To do:
Copy, in full, each line of the material that holds the word "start".

Input data:
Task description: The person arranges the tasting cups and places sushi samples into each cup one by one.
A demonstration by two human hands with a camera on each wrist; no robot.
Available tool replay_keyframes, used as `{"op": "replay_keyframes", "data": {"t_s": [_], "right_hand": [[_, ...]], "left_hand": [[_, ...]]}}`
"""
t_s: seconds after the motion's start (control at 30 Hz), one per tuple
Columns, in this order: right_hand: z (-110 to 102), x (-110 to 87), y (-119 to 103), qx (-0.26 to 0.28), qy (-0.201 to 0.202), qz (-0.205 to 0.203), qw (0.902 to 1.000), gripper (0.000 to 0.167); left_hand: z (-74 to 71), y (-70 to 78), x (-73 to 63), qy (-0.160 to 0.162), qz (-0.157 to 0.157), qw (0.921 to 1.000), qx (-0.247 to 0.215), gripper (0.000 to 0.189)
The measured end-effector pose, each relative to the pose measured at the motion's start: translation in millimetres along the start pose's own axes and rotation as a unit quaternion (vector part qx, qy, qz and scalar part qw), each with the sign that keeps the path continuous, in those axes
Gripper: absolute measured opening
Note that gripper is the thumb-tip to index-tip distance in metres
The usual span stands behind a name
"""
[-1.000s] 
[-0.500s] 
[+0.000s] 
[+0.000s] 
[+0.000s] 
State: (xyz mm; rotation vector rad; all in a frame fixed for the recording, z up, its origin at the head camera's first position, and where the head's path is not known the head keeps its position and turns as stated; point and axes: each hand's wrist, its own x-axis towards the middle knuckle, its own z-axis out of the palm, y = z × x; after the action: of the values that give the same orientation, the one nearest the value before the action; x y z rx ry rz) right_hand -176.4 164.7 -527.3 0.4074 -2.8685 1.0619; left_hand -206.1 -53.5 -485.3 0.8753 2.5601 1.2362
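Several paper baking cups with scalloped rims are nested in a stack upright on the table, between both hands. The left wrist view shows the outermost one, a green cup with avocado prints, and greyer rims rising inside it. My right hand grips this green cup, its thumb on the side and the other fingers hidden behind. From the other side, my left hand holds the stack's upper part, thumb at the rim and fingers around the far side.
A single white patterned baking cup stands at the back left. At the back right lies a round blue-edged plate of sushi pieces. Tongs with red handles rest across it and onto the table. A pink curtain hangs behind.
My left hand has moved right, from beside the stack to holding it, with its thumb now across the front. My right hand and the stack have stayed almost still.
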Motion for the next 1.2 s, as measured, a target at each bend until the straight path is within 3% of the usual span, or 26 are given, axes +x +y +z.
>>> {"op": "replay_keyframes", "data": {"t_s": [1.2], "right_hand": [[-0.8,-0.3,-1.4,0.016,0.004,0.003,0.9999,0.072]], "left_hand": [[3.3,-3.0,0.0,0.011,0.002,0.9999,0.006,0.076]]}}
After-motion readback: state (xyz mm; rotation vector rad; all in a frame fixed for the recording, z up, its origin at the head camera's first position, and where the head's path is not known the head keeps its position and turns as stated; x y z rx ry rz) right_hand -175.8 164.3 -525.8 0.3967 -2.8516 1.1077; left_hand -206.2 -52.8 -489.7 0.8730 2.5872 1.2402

Your solution:
t_s: seconds after the motion's start (control at 30 Hz), one per tuple
The measured end-effector pose, each relative to the pose measured at the motion's start: translation in millimetres along the start pose's own axes and rotation as a unit quaternion (vector part qx, qy, qz and scalar part qw), each with the sign that keeps the path continuous, in those axes

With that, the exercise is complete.